Inventories remain at a historically low level in 2022.

In January 2022, inventory shortages in California ranged from 30% lower than a year earlier in Los Angeles to 28% lower than a year ago in San Diego. In indoor metros, the inventory shortage isn’t as severe, but remains elevated, at 14% lower than a year earlier in Bakersfield, according to data from Zillow. But as abstention leaves increase, stocks will increase.

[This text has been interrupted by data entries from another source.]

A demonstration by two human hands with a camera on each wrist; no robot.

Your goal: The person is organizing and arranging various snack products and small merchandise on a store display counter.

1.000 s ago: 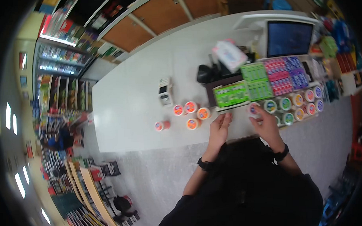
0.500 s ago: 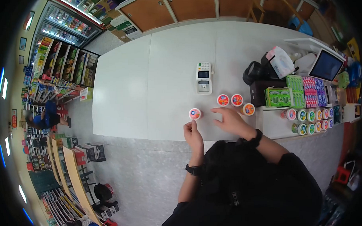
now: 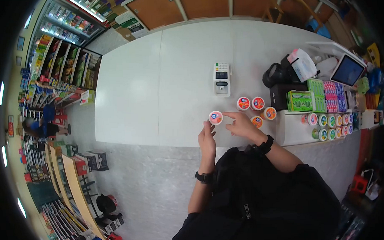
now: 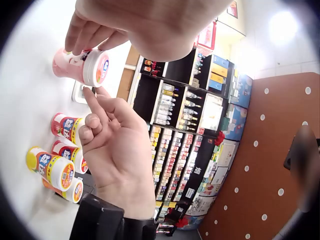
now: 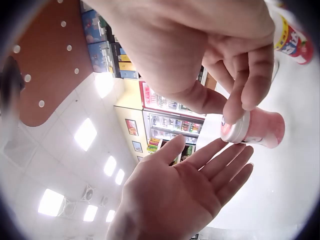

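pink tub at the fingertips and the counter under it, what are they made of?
Pink tub: likely thin moulded plastic, glossy; smooth pink wall, white lid rim, printed label on top. Counter: hard smooth white slab, perhaps laminate or solid surface, satin; straight seam lines across it.

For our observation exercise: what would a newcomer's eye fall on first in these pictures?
A pink cup stands alone on the white counter, with the left hand flat at its side and the right hand putting a forefinger on its lid. Just right of it four more cups cluster, with a card terminal behind them.
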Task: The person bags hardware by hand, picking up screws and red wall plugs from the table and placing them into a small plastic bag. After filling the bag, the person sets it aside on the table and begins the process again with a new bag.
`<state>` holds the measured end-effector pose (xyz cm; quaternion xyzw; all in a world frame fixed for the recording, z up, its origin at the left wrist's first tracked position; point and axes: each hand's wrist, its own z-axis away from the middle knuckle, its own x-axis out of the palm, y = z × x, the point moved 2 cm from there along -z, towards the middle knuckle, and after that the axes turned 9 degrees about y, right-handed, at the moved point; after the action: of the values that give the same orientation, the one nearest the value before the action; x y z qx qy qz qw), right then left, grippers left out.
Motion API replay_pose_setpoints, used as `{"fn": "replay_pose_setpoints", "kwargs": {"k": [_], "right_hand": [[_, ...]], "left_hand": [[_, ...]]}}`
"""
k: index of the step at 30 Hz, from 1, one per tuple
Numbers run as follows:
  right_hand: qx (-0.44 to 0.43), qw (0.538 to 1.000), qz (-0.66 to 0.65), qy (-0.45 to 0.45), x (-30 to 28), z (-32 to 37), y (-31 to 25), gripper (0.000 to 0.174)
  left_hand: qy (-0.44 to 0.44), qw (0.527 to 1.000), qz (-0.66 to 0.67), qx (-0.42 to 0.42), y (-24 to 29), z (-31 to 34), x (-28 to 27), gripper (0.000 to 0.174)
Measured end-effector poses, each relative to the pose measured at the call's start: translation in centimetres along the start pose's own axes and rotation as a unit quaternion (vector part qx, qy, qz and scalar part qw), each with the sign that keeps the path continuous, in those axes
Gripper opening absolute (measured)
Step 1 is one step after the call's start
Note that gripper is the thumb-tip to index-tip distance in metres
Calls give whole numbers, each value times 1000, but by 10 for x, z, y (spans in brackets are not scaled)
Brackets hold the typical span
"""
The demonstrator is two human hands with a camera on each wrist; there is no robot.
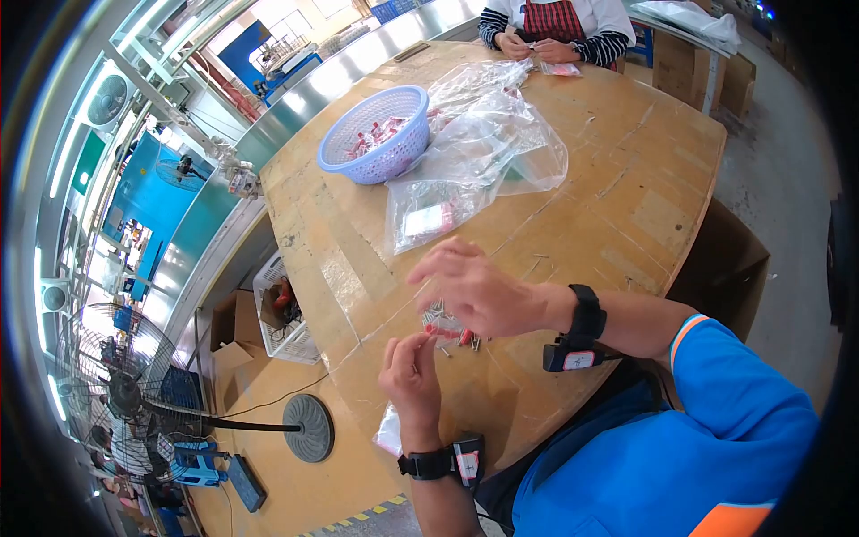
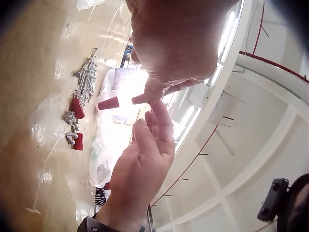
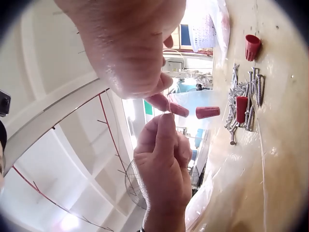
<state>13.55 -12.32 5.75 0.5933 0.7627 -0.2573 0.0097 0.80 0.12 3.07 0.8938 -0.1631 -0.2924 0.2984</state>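
Note:
My left hand has thumb and fingers pinched together, with a red tapered plastic cap right at its fingertips. Another red cap shows below it, apart from the fingers and above the table in both wrist views. My right hand is beside and above the left, its fingers loosely bent and blurred. In the right wrist view a thin pale strand runs between the two hands. Underneath lies a pile of silver screws, with more red caps on and around it.
On the brown table stand a lilac basket of red-and-silver packets and large clear plastic bags. By my left wrist lies a small clear bag. Across the table another person works with their hands. A floor fan stands left.

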Motion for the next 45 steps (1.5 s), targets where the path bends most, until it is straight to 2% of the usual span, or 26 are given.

When an owner is unable to resume payments, a forced sale is preferable to a foreclosure. Rather than going through the onerous and credit-damaging process of foreclosure, a forced sale offers homeowners the opportunity to cash in on the equity in their home, especially after the rapid price increases of 2021. Forced sales are immediate increases in inventory because – lacking the ability to make mortgage payments – these sellers will not buy a replacement home.

Inventory will be boosted by forbearance releases, but will it be enough to meet demand?

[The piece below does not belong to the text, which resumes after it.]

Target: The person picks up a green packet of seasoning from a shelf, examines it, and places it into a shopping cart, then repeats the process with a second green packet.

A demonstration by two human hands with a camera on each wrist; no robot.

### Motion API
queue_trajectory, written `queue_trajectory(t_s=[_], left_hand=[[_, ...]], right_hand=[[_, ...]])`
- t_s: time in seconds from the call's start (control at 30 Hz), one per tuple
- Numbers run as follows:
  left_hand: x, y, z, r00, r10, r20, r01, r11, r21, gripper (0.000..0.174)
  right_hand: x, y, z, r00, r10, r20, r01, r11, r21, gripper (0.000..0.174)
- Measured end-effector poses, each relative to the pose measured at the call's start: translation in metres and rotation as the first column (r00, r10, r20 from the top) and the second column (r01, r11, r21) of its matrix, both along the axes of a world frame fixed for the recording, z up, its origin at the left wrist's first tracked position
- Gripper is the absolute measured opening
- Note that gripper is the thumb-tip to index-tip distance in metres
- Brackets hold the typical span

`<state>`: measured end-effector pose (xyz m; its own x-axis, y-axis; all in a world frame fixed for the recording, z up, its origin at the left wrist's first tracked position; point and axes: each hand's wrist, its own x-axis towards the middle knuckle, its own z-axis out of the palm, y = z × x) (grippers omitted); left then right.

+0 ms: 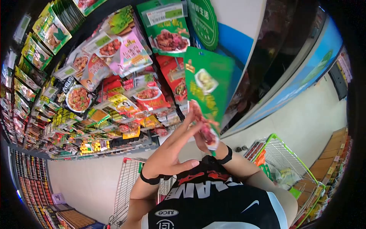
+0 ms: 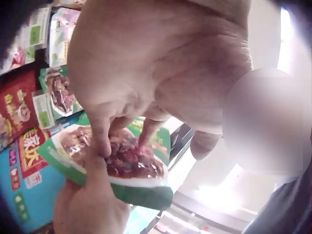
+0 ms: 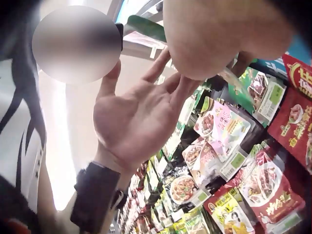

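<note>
In the head view a flat green food packet (image 1: 211,86) stands tilted in front of the shelf, with a white bowl pictured near its top. The right hand (image 1: 201,142) grips its lower end, partly hidden behind it. In the left wrist view the right thumb (image 2: 92,170) presses on the printed picture of a dark meat dish. The left hand (image 1: 167,152) reaches in from the left with extended fingers, whose tips lie against the packet's face. Its thumb points away from the packet. The right wrist view shows the left palm (image 3: 139,119) spread beside the right hand (image 3: 214,34).
A shelf of hanging food packets (image 1: 126,57) fills the left, with a similar green packet (image 1: 167,34) hanging behind. At right stands a shopping cart (image 1: 289,156) with goods inside. Another cart (image 1: 124,191) is at lower left. A blue-edged display unit (image 1: 282,99) curves along the right.
</note>
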<state>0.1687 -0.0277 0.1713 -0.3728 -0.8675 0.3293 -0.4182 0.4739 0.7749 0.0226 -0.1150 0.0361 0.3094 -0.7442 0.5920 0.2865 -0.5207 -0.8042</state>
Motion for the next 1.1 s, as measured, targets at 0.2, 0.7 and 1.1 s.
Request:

Not even close – California has experienced a severe imbalance between supply and demand for years, which has only worsened in 2020-2021. The only way out of the inventory hole we’ve dug here in California is to build more homes, the key to a stable housing market.

Housing starts declined steadily in 2019-20, but started to gain ground in 2021. Housing starts still look two to three years of catch-up, with hurdles around every corner, including:

  • the more than 700,000 jobs still missing in California in November 2021 after the 2020 recession;
  • tight credit for home builders;
  • shortages of building materials, which continue into 2022;
  • rising mortgage rates, reducing the borrowing capacity of buyers and builders; and
  • California’s overly restrictive zoning regulations, which stifle new housing where demand is greatest.

A steady increase in housing starts is key to rebuilding inventory and restoring a sense of stability to the California housing market. Look to the post-recovery period of 2024-2025 for the next strong performance in housing starts.